Your task
Skip the images; return every entry exactly.

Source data
□ □ □

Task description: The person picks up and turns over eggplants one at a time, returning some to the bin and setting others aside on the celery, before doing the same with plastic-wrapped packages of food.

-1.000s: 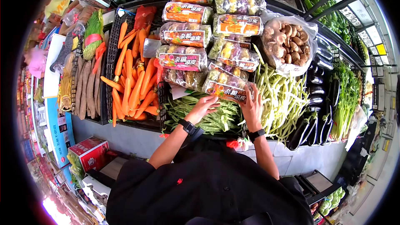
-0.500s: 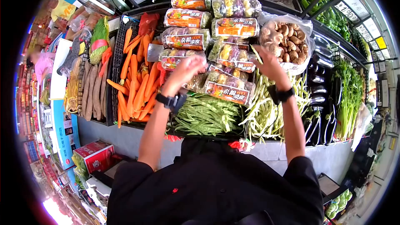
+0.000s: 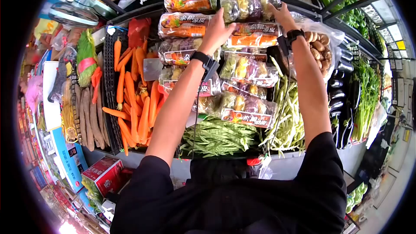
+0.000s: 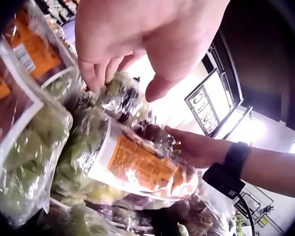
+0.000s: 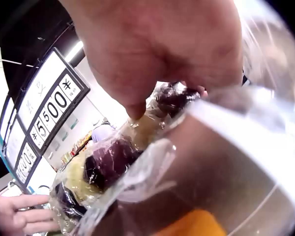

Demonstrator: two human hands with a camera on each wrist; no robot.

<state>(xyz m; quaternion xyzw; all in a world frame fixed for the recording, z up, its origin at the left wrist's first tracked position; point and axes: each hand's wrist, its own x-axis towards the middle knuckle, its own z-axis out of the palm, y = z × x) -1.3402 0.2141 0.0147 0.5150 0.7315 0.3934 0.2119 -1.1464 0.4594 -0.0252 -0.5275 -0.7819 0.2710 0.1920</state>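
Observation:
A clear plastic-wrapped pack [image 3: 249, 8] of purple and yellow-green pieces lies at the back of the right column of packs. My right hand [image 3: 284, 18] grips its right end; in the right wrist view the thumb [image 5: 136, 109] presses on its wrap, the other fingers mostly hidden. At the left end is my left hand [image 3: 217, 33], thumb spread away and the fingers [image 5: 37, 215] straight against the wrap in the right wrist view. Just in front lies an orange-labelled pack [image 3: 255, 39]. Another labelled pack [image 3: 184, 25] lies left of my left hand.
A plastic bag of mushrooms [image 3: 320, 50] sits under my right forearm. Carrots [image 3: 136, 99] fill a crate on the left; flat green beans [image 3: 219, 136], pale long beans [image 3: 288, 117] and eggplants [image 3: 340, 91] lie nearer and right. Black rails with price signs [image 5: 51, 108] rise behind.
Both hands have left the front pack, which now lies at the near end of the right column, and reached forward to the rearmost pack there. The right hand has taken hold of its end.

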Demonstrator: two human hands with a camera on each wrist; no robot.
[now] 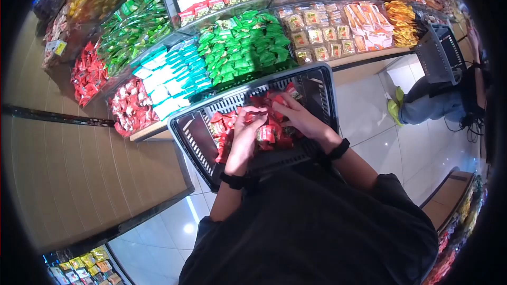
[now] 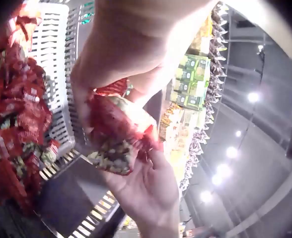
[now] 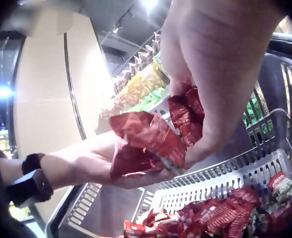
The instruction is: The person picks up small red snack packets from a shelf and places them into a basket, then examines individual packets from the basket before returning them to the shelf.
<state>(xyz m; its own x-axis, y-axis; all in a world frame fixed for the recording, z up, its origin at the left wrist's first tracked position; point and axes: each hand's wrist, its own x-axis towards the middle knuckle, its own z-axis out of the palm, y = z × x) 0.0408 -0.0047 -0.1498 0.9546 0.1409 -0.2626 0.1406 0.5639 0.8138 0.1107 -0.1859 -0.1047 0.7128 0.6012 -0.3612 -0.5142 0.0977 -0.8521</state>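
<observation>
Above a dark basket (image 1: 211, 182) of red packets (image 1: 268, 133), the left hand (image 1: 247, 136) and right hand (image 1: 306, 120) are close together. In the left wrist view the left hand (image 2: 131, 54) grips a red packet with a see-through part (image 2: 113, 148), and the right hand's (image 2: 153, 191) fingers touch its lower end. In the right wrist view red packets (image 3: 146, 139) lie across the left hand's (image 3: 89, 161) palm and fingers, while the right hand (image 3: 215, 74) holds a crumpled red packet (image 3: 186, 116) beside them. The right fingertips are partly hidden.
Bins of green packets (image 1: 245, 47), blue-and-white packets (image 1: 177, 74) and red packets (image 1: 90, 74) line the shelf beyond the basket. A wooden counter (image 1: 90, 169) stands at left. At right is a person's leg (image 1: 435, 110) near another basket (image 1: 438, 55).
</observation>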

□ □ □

Solution for this problem
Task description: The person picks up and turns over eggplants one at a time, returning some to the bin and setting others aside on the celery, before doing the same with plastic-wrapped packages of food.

-1.000s: 
-0.500s: 
+0.000s: 
+0.000s: 
+0.000s: 

Demonstrator: two human hands with a camera on each wrist; no robot.

<state>(xyz m; quaternion xyzw; all in a world frame fixed for the recording, z up, its origin at the left wrist's first tracked position; point and axes: each hand's wrist, its own x-axis towards the middle knuckle, its own z-axis out of the palm, y = z × x) -1.3402 0.2141 0.0147 0.5150 0.7315 0.3934 0.2119 -1.1464 0.4594 -0.0252 -0.5275 -0.7819 0.2710 0.1920</state>
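Observation:
A clear plastic-wrapped pack [image 3: 249, 8] of purple and yellow-green pieces lies at the back of the right column of packs. My right hand [image 3: 284, 18] grips its right end; in the right wrist view the thumb [image 5: 136, 109] presses on its wrap, the other fingers mostly hidden. At the left end is my left hand [image 3: 217, 33], thumb spread away and the fingers [image 5: 37, 215] straight against the wrap in the right wrist view. Just in front lies an orange-labelled pack [image 3: 255, 39]. Another labelled pack [image 3: 184, 25] lies left of my left hand.
A plastic bag of mushrooms [image 3: 320, 50] sits under my right forearm. Carrots [image 3: 136, 99] fill a crate on the left; flat green beans [image 3: 219, 136], pale long beans [image 3: 288, 117] and eggplants [image 3: 340, 91] lie nearer and right. Black rails with price signs [image 5: 51, 108] rise behind.
Both hands have left the front pack, which now lies at the near end of the right column, and reached forward to the rearmost pack there. The right hand has taken hold of its end.
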
Demonstrator: two human hands with a camera on each wrist; no robot.
[now] 
[now] 
[now] 
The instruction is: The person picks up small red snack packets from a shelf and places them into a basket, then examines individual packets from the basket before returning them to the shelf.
<state>(xyz m; its own x-axis, y-axis; all in a world frame fixed for the recording, z up, its origin at the left wrist's first tracked position; point and axes: each hand's wrist, its own x-axis towards the middle knuckle, its own z-axis out of the palm, y = z × x) 0.0408 -0.0047 -0.1498 0.9546 0.1409 -0.2626 0.1406 0.5639 0.8138 0.1107 -0.1859 -0.1047 0.7128 0.6012 -0.3612 -0.5142 0.0977 -0.8521</state>
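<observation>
Above a dark basket (image 1: 211, 182) of red packets (image 1: 268, 133), the left hand (image 1: 247, 136) and right hand (image 1: 306, 120) are close together. In the left wrist view the left hand (image 2: 131, 54) grips a red packet with a see-through part (image 2: 113, 148), and the right hand's (image 2: 153, 191) fingers touch its lower end. In the right wrist view red packets (image 3: 146, 139) lie across the left hand's (image 3: 89, 161) palm and fingers, while the right hand (image 3: 215, 74) holds a crumpled red packet (image 3: 186, 116) beside them. The right fingertips are partly hidden.
Bins of green packets (image 1: 245, 47), blue-and-white packets (image 1: 177, 74) and red packets (image 1: 90, 74) line the shelf beyond the basket. A wooden counter (image 1: 90, 169) stands at left. At right is a person's leg (image 1: 435, 110) near another basket (image 1: 438, 55).
</observation>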

The exercise calls for nothing further.